I am running the mnist_with_summary tutorial to see how the TensorBoard works. It throws a TypeError right away.
Extracting /tmp/data/train-images-idx3-ubyte.gz
Extracting /tmp/data/train-labels-idx1-ubyte.gz
Extracting /tmp/data/t10k-images-idx3-ubyte.gz
Extracting /tmp/data/t10k-labels-idx1-ubyte.gz
Traceback (most recent call last):
File "/Users/bruceho/workspace/TestTensorflow/mysrc/examples/tutorials/mnist/mnist_with_summaries.py", line 166, in <module>
tf.app.run()
File "/Library/Frameworks/Python.framework/Versions/3.4/lib/python3.4/site-packages/tensorflow/python/platform/app.py", line 30, in run
sys.exit(main(sys.argv[:1] + flags_passthrough))

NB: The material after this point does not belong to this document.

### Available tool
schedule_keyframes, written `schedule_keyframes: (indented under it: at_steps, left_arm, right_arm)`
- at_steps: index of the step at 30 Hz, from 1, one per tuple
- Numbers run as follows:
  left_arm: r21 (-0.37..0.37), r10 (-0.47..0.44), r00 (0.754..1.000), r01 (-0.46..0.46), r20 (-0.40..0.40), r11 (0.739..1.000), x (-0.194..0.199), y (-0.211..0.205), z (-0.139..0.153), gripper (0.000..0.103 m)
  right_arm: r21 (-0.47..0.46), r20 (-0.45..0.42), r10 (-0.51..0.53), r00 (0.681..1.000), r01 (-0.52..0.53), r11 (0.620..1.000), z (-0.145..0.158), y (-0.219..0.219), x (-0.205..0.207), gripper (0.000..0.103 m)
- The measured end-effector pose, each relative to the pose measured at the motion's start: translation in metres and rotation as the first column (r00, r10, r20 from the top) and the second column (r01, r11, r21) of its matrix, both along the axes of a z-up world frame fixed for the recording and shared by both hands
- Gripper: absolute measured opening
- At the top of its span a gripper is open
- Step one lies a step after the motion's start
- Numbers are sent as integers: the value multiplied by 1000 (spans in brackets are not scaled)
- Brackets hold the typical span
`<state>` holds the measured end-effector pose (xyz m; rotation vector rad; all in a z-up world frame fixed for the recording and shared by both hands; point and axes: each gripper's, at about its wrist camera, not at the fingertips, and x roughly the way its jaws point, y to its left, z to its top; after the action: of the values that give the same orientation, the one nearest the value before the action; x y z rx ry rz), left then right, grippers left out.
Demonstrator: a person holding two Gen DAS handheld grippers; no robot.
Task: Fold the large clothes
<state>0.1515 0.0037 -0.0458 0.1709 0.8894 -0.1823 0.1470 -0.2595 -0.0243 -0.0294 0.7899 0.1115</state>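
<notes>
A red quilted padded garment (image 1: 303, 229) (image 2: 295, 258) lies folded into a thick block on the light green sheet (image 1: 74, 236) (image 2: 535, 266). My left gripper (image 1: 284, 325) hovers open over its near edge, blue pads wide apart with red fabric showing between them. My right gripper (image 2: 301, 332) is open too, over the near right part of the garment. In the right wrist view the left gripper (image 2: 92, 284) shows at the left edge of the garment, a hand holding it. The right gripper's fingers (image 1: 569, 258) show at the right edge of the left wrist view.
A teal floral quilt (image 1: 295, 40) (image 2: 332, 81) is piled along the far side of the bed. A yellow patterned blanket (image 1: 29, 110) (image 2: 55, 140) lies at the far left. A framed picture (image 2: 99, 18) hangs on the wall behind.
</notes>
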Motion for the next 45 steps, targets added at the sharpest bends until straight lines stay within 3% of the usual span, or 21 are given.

File "/Users/bruceho/workspace/TestTensorflow/mysrc/examples/tutorials/mnist/mnist_with_summaries.py", line 163, in main
train()
File "/Users/bruceho/workspace/TestTensorflow/mysrc/examples/tutorials/mnist/mnist_with_summaries.py", line 110, in train
y = nn_layer(dropped, 500, 10, 'layer2', act=tf.nn.softmax)

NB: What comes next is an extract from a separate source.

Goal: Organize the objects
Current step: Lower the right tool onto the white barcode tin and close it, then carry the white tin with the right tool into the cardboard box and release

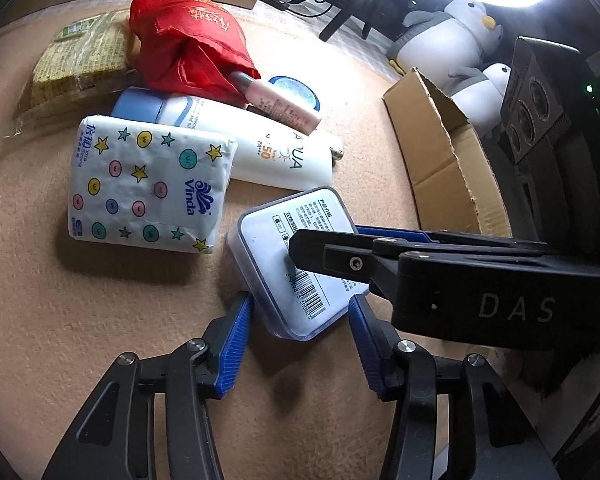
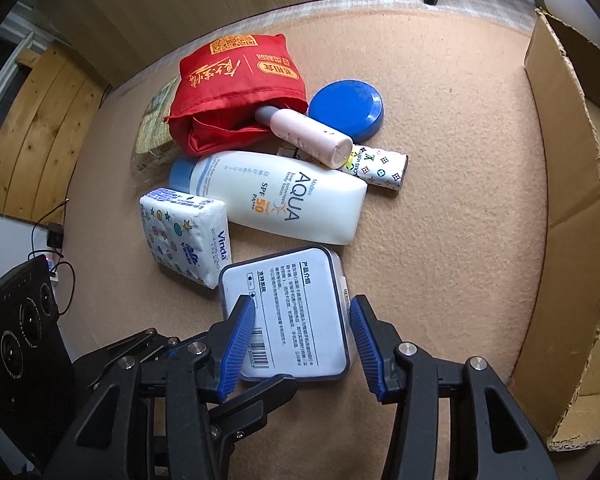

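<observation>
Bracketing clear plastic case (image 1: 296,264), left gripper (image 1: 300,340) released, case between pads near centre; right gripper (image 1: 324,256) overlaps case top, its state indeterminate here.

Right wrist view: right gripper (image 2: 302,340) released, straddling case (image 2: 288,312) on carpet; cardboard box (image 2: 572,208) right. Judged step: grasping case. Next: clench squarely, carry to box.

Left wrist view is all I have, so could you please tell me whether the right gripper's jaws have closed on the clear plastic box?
Observer: Not yet. The right wrist view shows the right gripper with its jaws open, one finger over the label face of the clear plastic box and the other just past its right edge.
Operator: Thank you. What is the small thing poking out behind the AQUA sunscreen bottle?
Observer: A short white tube printed with coloured monogram marks. It lies on its side behind the bottle.
</observation>
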Demonstrator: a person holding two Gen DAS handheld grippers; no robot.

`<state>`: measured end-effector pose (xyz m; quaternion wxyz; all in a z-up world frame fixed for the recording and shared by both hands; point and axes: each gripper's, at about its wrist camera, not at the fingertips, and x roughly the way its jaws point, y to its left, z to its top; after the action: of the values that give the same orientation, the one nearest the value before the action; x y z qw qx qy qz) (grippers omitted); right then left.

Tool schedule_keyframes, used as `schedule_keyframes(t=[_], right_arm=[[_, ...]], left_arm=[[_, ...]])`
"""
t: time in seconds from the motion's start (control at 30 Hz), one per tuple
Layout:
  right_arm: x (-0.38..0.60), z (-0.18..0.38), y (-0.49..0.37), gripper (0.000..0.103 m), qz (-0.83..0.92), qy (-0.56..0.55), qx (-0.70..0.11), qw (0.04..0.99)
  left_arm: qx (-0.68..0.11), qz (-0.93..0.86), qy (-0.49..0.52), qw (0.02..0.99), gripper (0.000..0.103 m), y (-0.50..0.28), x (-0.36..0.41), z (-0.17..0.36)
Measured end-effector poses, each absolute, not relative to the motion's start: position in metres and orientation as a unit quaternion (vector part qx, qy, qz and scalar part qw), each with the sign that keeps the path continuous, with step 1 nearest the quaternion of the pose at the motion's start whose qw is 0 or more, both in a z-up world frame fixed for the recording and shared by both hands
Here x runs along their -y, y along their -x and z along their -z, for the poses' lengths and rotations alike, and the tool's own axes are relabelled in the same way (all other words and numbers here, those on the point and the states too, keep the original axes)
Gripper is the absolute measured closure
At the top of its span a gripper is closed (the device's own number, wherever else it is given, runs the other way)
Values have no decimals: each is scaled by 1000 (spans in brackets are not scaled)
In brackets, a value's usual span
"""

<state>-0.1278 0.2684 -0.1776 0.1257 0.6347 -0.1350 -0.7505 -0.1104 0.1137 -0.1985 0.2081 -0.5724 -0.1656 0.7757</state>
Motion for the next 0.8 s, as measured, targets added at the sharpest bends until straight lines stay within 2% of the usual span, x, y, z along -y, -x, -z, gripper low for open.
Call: schedule_keyframes(t=[0.3, 0.8], right_arm=[[-269, 180, 130, 54, 746, -636, 144, 132], [-271, 165, 121, 55, 755, -623, 160, 127]], left_arm=[[168, -775, 570, 216, 50, 114, -110, 199], [146, -796, 550, 209, 53, 106, -108, 174]])
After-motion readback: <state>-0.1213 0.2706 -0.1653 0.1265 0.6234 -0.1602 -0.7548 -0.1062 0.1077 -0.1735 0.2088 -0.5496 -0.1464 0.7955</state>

File "/Users/bruceho/workspace/TestTensorflow/mysrc/examples/tutorials/mnist/mnist_with_summaries.py", line 104, in nn_layer
activations = act(preactivate, 'activation')

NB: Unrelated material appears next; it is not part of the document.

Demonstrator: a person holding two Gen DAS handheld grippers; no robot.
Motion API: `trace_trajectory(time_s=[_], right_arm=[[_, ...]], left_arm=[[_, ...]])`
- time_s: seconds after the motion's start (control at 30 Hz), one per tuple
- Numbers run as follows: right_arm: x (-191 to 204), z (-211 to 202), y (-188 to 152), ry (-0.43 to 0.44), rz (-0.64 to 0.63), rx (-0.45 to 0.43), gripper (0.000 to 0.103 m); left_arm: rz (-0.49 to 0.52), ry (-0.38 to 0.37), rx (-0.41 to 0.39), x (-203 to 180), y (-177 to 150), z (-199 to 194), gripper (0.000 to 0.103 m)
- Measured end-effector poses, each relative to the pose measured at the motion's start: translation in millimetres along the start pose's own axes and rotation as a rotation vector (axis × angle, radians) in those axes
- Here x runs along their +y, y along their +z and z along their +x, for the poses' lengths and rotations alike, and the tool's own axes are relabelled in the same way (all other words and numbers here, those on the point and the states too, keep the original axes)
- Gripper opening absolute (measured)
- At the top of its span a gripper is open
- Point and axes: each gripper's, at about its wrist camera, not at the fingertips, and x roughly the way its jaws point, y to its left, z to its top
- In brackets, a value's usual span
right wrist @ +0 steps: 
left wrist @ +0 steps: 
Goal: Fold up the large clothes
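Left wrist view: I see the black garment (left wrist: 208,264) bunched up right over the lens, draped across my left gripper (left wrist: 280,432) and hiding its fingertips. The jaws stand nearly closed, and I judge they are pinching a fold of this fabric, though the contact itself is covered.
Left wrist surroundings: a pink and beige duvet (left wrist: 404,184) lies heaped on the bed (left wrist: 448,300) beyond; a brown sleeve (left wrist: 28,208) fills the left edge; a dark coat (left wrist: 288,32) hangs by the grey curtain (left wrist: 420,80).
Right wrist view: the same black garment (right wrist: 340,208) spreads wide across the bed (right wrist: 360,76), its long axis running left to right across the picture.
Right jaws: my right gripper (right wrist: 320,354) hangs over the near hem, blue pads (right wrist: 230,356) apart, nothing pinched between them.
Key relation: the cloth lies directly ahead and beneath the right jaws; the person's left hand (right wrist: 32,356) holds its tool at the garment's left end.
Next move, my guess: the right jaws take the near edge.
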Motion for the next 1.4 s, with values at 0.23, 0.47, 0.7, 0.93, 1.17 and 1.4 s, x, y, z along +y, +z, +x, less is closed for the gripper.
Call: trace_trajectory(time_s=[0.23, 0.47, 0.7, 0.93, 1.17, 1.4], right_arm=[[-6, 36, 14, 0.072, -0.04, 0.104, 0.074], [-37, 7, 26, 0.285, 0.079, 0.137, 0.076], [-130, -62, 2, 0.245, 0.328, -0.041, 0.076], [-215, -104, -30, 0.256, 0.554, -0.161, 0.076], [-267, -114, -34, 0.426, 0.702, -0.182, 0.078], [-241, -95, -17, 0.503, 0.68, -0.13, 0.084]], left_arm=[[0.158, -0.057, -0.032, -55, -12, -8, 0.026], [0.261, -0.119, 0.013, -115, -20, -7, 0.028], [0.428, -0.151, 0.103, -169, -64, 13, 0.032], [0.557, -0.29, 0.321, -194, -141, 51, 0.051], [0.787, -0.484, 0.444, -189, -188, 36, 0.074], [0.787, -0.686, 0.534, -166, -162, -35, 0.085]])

File "/Library/Frameworks/Python.framework/Versions/3.4/lib/python3.4/site-packages/tensorflow/python/ops/nn_ops.py", line 582, in softmax
return _softmax(logits, gen_nn_ops._softmax, dim, name)
File "/Library/Frameworks/Python.framework/Versions/3.4/lib/python3.4/site-packages/tensorflow/python/ops/nn_ops.py", line 542, in _softmax
logits = _swap_axis(logits, dim, math_ops.sub(input_rank, 1))
File "/Library/Frameworks/Python.framework/Versions/3.4/lib/python3.4/site-packages/tensorflow/python/ops/nn_ops.py", line 518, in _swap_axis
0, [math_ops.range(dim_index), [last_index],
File "/Library/Frameworks/Python.framework/Versions/3.4/lib/python3.4/site-packages/tensorflow/python/ops/math_ops.py", line 991, in range
return gen_math_ops._range(start, limit, delta, name=name)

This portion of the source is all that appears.